WORK REQUIRED: The whole listing, except its pictures, is to be repeated exactly.

AVAILABLE DATA:
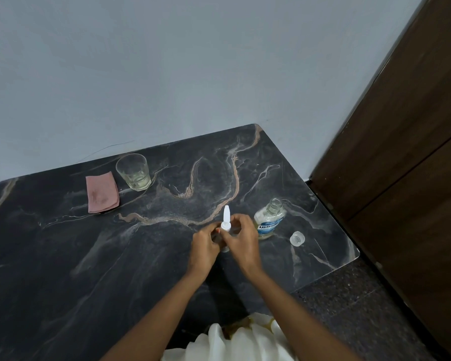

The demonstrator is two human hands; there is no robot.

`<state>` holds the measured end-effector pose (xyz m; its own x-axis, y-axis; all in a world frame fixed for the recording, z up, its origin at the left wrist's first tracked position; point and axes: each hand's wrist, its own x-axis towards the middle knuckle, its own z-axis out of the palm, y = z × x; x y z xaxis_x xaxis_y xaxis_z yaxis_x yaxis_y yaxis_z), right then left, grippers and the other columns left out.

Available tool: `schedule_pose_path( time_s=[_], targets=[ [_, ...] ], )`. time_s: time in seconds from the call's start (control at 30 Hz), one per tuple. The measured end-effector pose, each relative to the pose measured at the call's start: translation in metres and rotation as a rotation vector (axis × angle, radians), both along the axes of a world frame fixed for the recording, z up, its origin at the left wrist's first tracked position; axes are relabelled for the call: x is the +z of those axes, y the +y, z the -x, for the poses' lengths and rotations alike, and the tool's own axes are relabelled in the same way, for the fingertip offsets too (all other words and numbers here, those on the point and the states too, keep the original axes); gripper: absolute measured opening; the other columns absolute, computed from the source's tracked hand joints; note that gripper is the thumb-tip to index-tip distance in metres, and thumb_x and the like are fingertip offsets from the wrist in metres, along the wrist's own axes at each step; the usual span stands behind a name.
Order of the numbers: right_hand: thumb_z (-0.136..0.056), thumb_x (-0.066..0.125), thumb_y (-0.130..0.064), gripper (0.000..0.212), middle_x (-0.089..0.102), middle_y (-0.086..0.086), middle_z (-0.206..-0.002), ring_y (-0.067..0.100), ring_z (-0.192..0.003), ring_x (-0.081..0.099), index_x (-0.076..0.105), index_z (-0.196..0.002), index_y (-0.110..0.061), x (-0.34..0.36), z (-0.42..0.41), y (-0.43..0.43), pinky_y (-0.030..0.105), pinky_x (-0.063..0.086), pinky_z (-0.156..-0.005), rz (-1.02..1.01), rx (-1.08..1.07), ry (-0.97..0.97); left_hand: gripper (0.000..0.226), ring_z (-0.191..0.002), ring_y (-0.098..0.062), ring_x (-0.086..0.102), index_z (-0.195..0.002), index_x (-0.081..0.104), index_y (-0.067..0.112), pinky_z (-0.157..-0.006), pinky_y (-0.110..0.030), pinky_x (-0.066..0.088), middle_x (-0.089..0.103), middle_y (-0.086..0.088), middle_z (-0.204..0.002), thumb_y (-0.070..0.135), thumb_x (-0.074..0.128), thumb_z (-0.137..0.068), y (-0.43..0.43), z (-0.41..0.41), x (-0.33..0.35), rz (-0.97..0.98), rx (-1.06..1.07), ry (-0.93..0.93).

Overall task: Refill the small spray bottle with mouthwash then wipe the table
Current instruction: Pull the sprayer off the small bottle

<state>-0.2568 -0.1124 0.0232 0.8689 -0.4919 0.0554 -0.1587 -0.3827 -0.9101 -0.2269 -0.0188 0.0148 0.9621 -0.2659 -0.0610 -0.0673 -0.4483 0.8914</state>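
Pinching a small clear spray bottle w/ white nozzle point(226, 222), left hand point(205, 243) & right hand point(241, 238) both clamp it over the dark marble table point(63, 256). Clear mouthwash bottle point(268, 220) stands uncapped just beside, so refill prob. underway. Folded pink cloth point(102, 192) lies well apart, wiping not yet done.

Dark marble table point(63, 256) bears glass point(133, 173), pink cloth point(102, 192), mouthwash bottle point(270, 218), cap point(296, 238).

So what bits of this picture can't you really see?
All in the head view:
- The small spray bottle: the left hand and right hand hide its body. Only the white top shows, so how full it is cannot be told.
- The mouthwash bottle: the small label print is too tiny to read.
- The glass: there is a little pale liquid, but what kind is unclear.
- The white clothing: cut off by the bottom edge.
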Motion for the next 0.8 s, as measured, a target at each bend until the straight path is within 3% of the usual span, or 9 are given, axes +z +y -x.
schedule_pose_path(
  time_s=[0.1,0.17,0.33,0.47,0.6,0.7,0.8],
  targets=[
    [-0.074,0.07,-0.007,0.023,0.054,-0.005,-0.091,0.013,-0.086,0.055,0.06,-0.095,-0.012,0.002,0.0,-0.001,0.012,0.042,-0.069,0.059,0.013,0.002,0.034,-0.086,-0.012,0.066,-0.109,0.064,0.011,-0.08,-0.026,0.054,0.071,-0.006,-0.097,0.001,0.066,-0.077,-0.001,0.0,0.001,0.028,-0.006,0.006],
    [-0.075,0.069,-0.006,0.023,0.056,-0.003,-0.09,0.012,-0.083,0.056,0.062,-0.096,-0.01,0.005,0.001,-0.002,0.01,0.043,-0.069,0.07,0.011,-0.029,0.033,-0.09,-0.013,0.066,-0.109,0.063,0.011,-0.083,-0.03,0.054,0.071,-0.006,-0.099,0.003,0.066,-0.077,0.0,0.0,-0.001,0.03,-0.011,0.014],
    [-0.075,0.069,-0.005,0.024,0.063,0.001,-0.09,0.009,-0.081,0.061,0.065,-0.097,-0.009,0.021,0.0,-0.01,0.005,0.046,-0.07,-0.003,-0.023,-0.093,0.036,-0.088,-0.009,0.065,-0.11,0.062,0.014,-0.08,-0.027,0.054,0.07,-0.002,-0.098,0.017,0.071,-0.075,0.001,0.0,-0.002,0.044,-0.015,0.062],
    [-0.074,0.071,-0.008,0.022,0.067,0.004,-0.089,0.014,-0.082,0.065,0.066,-0.095,-0.011,0.04,0.003,-0.019,0.015,0.051,-0.072,-0.101,-0.086,-0.095,0.044,-0.091,-0.01,0.064,-0.109,0.062,0.011,-0.081,-0.02,0.049,0.07,-0.003,-0.1,0.018,0.077,-0.068,-0.001,0.0,-0.002,0.035,-0.012,0.067],
    [-0.074,0.073,-0.008,0.024,0.068,-0.002,-0.087,0.012,-0.082,0.066,0.066,-0.094,-0.019,0.066,0.009,-0.031,0.019,0.053,-0.075,-0.218,-0.154,-0.133,0.049,-0.102,-0.013,0.061,-0.112,0.061,0.009,-0.087,-0.021,0.047,0.068,-0.006,-0.107,0.016,0.078,-0.067,-0.002,-0.002,-0.004,0.007,-0.015,0.065],
    [-0.075,0.072,-0.009,0.026,0.07,0.004,-0.093,0.016,-0.086,0.067,0.066,-0.099,-0.015,0.081,0.017,-0.043,0.028,0.054,-0.077,-0.301,-0.192,-0.163,0.052,-0.104,-0.015,0.061,-0.114,0.06,0.007,-0.091,-0.028,0.05,0.067,-0.008,-0.109,0.015,0.078,-0.065,-0.001,-0.003,-0.006,0.013,-0.023,0.053],
    [-0.076,0.071,-0.007,0.025,0.069,0.003,-0.09,0.012,-0.081,0.066,0.065,-0.1,-0.011,0.092,0.024,-0.057,0.022,0.054,-0.073,-0.33,-0.234,-0.218,0.051,-0.097,-0.014,0.064,-0.112,0.061,0.007,-0.089,-0.027,0.051,0.069,-0.007,-0.105,0.012,0.078,-0.065,-0.001,-0.003,-0.006,0.037,-0.025,0.046]
  ],
)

REPLY:
The demonstrator is two human hands; there is no robot.

`<state>` holds the measured end-effector pose (xyz m; its own x-axis, y-axis; all in a world frame fixed for the recording, z up, its origin at the left wrist's first tracked position; point and axes: each hand's wrist, its own x-axis towards the middle knuckle, its own z-axis out of the palm, y = z × x; x y z xaxis_x xaxis_y xaxis_z yaxis_x yaxis_y yaxis_z), right then left, grippers and the other columns left out.

Available tool: `schedule_pose_path( time_s=[_], targets=[ [_, ...] ], )`. time_s: time in seconds from the call's start (control at 30 Hz), one per tuple. The measured end-effector pose, each relative to the pose measured at the call's start: translation in metres and rotation as a rotation vector (axis × angle, radians), both along the axes of a world frame fixed for the recording, z up, its origin at the left wrist's first tracked position; axes are relabelled for the call: x is the +z of those axes, y the +y, z the -x, for the poses' lengths and rotations alike, and the tool's own axes are relabelled in the same way, for the fingertip offsets too (all other words and numbers here, those on the point and the states too, keep the original axes); gripper: absolute measured opening; the other columns absolute, computed from the source's tracked hand joints; note that gripper is the thumb-tip to index-tip distance in metres, and thumb_x and the like are fingertip offsets from the wrist in metres, along the wrist's own axes at each step; the usual span stands behind a name.
Order of the numbers: right_hand: thumb_z (-0.136..0.056), thumb_x (-0.066..0.125), thumb_y (-0.130..0.064), gripper (0.000..0.212), middle_x (-0.089..0.102), middle_y (-0.086..0.086), middle_z (-0.206..-0.002), ring_y (-0.067..0.100), ring_z (-0.192..0.003), ring_x (-0.081..0.099), index_x (-0.076..0.105), index_z (-0.196..0.002), index_y (-0.110..0.061), x (-0.34..0.36), z (-0.42..0.41), y (-0.43..0.43), pinky_y (-0.030..0.105), pinky_x (-0.063..0.086), pinky_z (-0.156..-0.005), rz (-1.02..1.01), rx (-1.08..1.07), ry (-0.97..0.97); left_hand: gripper (0.000..0.226), ring_z (-0.191..0.002), ring_y (-0.098..0.062), ring_x (-0.086..0.102), index_z (-0.195..0.002), index_x (-0.081..0.104), index_y (-0.067..0.112), pinky_z (-0.157..-0.006), pinky_y (-0.110..0.030), pinky_x (-0.066..0.088), middle_x (-0.089..0.103), middle_y (-0.086..0.088), middle_z (-0.204..0.002), thumb_y (-0.070..0.135), thumb_x (-0.074..0.128), thumb_z (-0.137..0.068), y (-0.43..0.43), z (-0.41..0.41), x (-0.33..0.35), rz (-0.97..0.98), rx (-1.06..1.07), ry (-0.93..0.93).

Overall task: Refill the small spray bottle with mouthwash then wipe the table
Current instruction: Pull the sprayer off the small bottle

<state>-0.2568 -0.1124 0.0232 0.8689 -0.4919 0.0554 -0.1587 -0.3827 -0.9101 -0.2269 -0.0188 0.0148 0.9621 -0.2659 -0.0610 -0.0673 -0.4483 0.8914</state>
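Pinching a small clear spray bottle w/ white nozzle point(226, 222), left hand point(205, 243) & right hand point(241, 238) both clamp it over the dark marble table point(63, 256). Clear mouthwash bottle point(268, 220) stands uncapped just beside, so refill prob. underway. Folded pink cloth point(102, 192) lies well apart, wiping not yet done.

Dark marble table point(63, 256) bears glass point(133, 173), pink cloth point(102, 192), mouthwash bottle point(270, 218), cap point(296, 238).

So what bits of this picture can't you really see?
All in the head view:
- The small spray bottle: the left hand and right hand hide its body. Only the white top shows, so how full it is cannot be told.
- The mouthwash bottle: the small label print is too tiny to read.
- The glass: there is a little pale liquid, but what kind is unclear.
- The white clothing: cut off by the bottom edge.
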Motion for the next 0.8 s, as measured, a target at each bend until the straight path is within 3% of the usual span, or 9 are given, axes +z +y -x.
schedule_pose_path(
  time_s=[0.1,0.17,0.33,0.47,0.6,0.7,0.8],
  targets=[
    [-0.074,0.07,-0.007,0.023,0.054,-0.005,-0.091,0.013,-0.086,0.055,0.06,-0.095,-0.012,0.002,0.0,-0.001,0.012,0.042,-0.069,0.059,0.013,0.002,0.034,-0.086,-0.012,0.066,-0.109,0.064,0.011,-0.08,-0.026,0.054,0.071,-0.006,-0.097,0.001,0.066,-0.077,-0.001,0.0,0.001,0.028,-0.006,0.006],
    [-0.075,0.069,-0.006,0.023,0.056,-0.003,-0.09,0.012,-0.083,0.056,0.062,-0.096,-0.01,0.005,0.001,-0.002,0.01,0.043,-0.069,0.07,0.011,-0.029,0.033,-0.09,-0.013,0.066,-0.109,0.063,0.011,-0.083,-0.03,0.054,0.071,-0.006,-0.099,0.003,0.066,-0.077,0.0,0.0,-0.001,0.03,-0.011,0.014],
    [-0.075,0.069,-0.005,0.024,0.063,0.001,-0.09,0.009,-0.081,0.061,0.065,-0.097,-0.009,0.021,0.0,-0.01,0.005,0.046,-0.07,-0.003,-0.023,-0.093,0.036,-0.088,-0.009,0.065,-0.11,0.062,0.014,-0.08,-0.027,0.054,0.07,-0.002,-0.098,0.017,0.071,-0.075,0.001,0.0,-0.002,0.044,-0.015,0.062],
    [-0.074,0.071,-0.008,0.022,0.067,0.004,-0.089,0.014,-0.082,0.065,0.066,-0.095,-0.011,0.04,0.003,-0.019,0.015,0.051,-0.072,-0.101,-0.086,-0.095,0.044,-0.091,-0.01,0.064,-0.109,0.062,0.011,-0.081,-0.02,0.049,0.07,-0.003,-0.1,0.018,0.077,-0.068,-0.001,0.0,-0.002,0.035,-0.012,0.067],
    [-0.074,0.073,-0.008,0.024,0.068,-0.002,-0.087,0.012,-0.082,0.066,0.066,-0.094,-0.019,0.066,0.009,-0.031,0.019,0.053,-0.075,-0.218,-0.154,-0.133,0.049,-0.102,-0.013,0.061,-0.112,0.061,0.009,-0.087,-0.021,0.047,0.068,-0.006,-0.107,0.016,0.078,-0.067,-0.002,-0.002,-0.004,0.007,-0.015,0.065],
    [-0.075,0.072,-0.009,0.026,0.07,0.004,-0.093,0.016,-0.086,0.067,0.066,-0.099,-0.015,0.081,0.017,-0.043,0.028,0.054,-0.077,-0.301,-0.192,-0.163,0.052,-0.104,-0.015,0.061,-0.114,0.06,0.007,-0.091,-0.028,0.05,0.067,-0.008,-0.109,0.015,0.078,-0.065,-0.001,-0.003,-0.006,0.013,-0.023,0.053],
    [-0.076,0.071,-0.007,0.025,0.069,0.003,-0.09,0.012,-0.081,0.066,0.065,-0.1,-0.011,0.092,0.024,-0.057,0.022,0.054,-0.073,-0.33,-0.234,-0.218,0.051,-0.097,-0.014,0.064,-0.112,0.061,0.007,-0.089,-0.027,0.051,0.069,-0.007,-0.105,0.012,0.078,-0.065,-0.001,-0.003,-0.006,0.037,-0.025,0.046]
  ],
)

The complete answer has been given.